Hi all, hope you all are doing fine!

Today it's part 3 of my Outreachy Saga it’s been 5 weeks of my Outreachy internship, and everything is not sailing smoothly how I would like! Why?? Because I had a little problem with my setup and I was stuck for 2 days without working until be able to correctly do my setup, how I said in my introduction post, one thing that I'm learning at my internship is "learning", because not everything goes as I would like, sometimes it is necessary to stop, breathe, redo everything and, after redoing everything, it is so rewarding when things start to flow.

Today my week’s blog will be focusing on the Linux Kernel Community at which I’m interning and the project on which I’m working. So, let’s get started!

What is Linux Kernel?

A small context: the core of an Operating System (OS) is the Kernel, as this is responsible for the integration of the physical devices (hardware) of the computer with the programs (software). In a Linux OS this core is also known as Linux Kernel, has open source code, and is freely available for the community, how I said in my introduction blog https://open-sourceress.com/outreachy-introduction/, the community it's a set of people and companies that want to collaborate in the development of the system.

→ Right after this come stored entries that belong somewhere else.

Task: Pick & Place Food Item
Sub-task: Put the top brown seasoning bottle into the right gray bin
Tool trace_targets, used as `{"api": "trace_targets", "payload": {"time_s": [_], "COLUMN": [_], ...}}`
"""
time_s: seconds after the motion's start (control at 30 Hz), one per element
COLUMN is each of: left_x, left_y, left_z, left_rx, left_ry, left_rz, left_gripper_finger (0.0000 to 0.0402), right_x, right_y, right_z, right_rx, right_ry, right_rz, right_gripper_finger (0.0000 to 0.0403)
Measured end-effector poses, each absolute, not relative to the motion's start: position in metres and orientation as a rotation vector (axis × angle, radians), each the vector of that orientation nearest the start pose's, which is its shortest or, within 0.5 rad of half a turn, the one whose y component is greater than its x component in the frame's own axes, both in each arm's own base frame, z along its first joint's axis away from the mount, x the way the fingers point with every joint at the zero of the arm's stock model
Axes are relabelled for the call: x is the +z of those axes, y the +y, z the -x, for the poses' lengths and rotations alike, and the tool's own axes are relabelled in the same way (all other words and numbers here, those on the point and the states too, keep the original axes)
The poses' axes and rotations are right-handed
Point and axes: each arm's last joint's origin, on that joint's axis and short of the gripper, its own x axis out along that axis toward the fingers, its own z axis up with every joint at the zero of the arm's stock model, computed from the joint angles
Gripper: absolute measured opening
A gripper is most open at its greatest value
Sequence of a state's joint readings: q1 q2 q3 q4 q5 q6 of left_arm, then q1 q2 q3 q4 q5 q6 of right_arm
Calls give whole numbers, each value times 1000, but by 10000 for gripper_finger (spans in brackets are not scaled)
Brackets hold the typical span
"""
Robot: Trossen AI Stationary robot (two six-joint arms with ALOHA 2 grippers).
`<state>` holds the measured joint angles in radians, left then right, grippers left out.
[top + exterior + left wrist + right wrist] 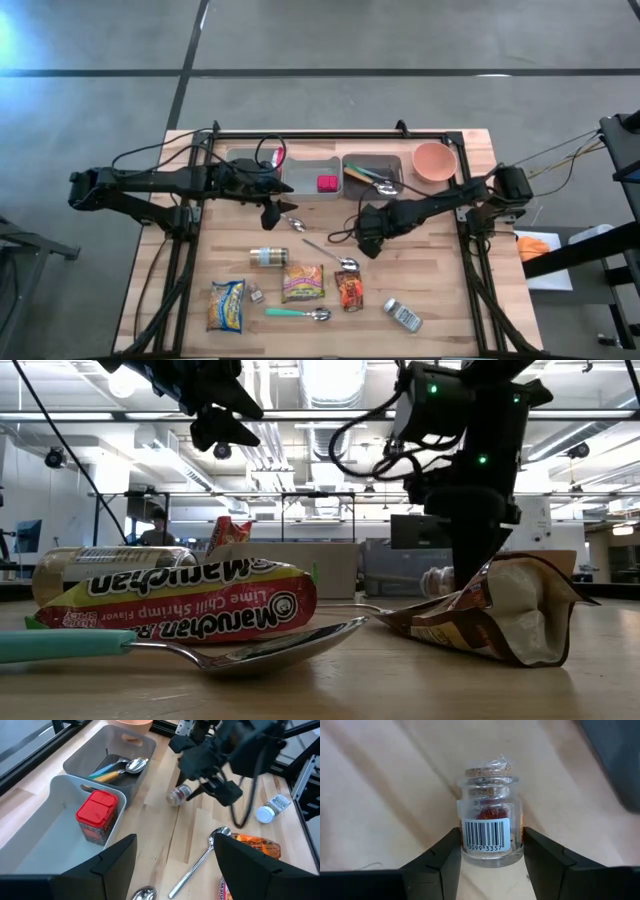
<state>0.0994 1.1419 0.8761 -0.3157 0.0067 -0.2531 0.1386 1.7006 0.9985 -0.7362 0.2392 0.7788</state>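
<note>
Small corked glass jar [490,832], holding something red and bearing a barcode label, lies on the wooden table [440,290] at centre-right of the high view, and I see it between the fingers of the right gripper [491,857], which pinch it on both sides. The left gripper [270,214], left of centre in the high view, hangs with its fingers spread over bare wood, next to the white bin [45,835] holding a red container [98,815]. A grey bin [95,757] of spoons lies beside it.
</note>
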Motion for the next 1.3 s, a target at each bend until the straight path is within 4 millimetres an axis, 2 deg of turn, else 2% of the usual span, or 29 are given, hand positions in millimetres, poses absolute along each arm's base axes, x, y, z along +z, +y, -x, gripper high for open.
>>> {"api": "trace_targets", "payload": {"time_s": [0.27,0.37,0.53,0.63,0.83,1.03,1.3], "left_x": [285,285,283,283,282,273,265], "left_y": [24,25,27,27,25,25,26], "left_z": [-242,-242,-243,-245,-257,-269,-288], "left_rx": [184,238,310,329,263,274,243], "left_ry": [553,541,533,512,467,490,477], "left_rz": [350,435,444,518,749,997,1064], "left_gripper_finger": [270,270,270,270,270,270,270], "right_x": [174,185,203,209,218,234,248], "right_y": [52,57,63,65,64,64,66], "right_z": [-294,-292,-292,-297,-308,-315,-325], "right_rx": [-422,-400,-375,-341,-356,-389,-349], "right_ry": [1186,1131,994,919,831,774,690], "right_rz": [-257,-237,-171,-112,98,232,290], "right_gripper_finger": [171,171,171,171,171,171,170]}}
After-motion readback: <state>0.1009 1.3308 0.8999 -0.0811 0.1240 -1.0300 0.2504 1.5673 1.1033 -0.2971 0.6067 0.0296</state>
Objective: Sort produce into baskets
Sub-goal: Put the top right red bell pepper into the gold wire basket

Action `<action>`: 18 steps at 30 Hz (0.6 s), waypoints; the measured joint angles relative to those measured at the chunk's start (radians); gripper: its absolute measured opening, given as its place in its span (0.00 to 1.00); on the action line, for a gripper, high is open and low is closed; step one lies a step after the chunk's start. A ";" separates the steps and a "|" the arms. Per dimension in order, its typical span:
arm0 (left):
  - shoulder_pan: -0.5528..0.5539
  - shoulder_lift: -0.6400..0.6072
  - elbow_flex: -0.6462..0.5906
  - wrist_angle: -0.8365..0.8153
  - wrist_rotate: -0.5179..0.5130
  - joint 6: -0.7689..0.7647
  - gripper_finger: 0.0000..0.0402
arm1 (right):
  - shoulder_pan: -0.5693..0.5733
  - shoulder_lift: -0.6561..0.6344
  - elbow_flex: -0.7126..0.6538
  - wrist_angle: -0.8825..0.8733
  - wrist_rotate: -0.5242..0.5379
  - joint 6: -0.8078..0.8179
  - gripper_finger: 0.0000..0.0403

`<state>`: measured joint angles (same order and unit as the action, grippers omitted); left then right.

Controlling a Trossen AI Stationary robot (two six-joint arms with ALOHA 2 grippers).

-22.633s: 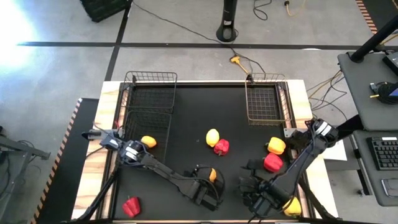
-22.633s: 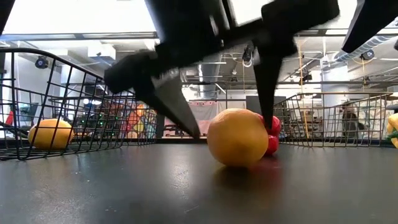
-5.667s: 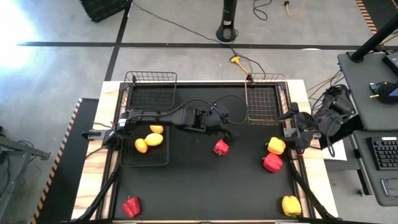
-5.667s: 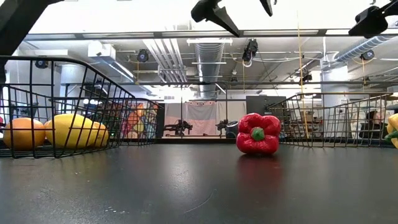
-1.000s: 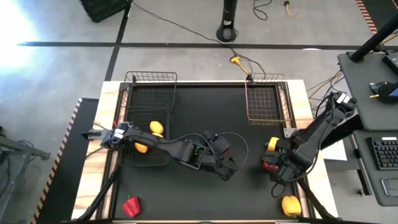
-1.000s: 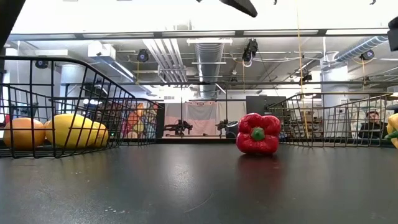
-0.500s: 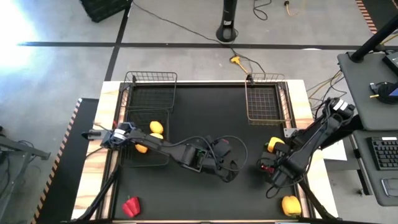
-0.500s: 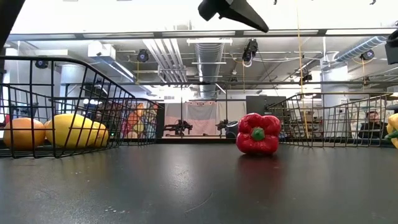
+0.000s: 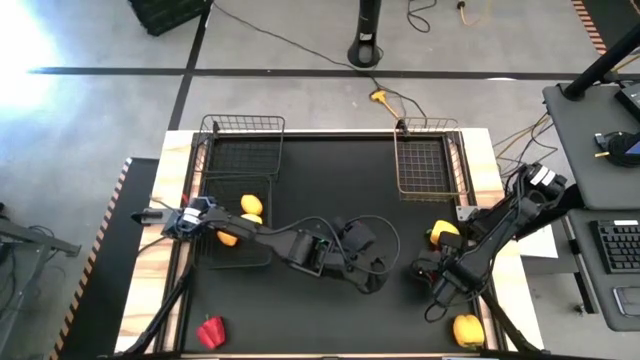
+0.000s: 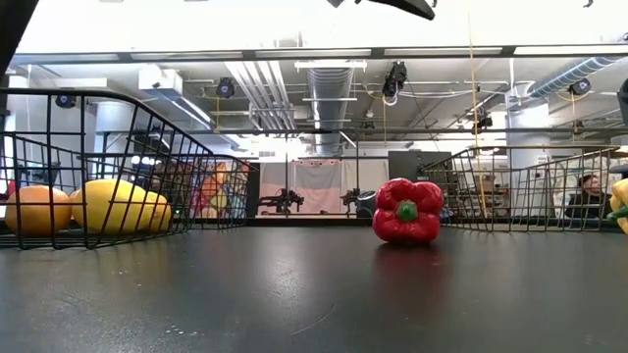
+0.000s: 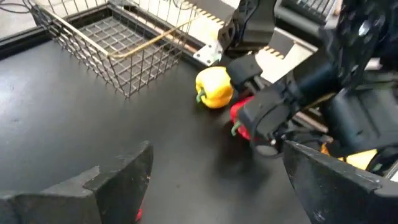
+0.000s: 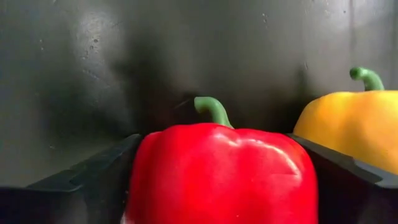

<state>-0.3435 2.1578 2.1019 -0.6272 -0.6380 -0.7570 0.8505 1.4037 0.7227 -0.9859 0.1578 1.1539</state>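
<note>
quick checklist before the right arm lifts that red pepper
1. Red pepper between the right gripper fingers: ok.
2. Fingers closed on it: cannot tell.
3. Yellow pepper apart from the red one: cannot tell, very close.
4. Left gripper out of the way: ok, open over the table centre.
5. Right basket free to receive: ok.

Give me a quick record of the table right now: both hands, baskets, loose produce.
left hand: open, above the middle red pepper
right hand: at the right red pepper, next to a yellow pepper
near left basket: at least two lemons
loose, near edge: corner yellow pepper, corner red pepper
</note>
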 joint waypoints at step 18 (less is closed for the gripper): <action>0.003 0.000 0.091 -0.063 -0.005 -0.010 0.85 | 0.000 -0.170 0.007 0.037 0.074 -0.184 0.86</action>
<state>-0.3407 2.1578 2.1930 -0.6899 -0.6432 -0.7668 0.8504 1.2341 0.7297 -0.9489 0.2316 0.9694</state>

Due to these contributions Linux Kernel has grown a lot, with over 8 million lines of code and well over 1000 contributors to each release, is one of the largest and most active free software projects in existence. The kernel codebase has been logically broken down into a set of subsystems: network, architecture-specific support (x86, ARM, MIPS, ...), memory management, devices video, real-time systems, among others. This makes it a little easier to manage the contributions made in the Kernel, as most subsystems have a designated maintainer, and they handle verifying and accepting contributions before they are incorporated in Linux kernel mainline

About my project at Linux Kernel – “Improvements to DRI-devel (aka kernel GPU subsystem)“

In laptops, tablets, phones, and lots of other places GPU/display uses more silicon die space than everything else combined (humans are mostly visual people after all), dri-devel (and the wider set of projects under the X.org Foundation's umbrella) is the community that makes this all work and shine.

In my project, I would like to create new features and better understand how the DRM core works. To achieve this goal, I chose these tasks: Clean up the debugfs support and remove custom dumbmapoffset implementations

How can you contribute to Linux Kernel?

Anyone can contribute to the development of the kernel, just develop a patch, send it to the system's mailing list, wait for community considerations, fix whatever it takes, and that's it.

But yes, I know well, that starting to contribute to the kernel is scary, especially for anyone who is a noob (beginner, newbie) in the Free Software development world and also doesn't know where to start.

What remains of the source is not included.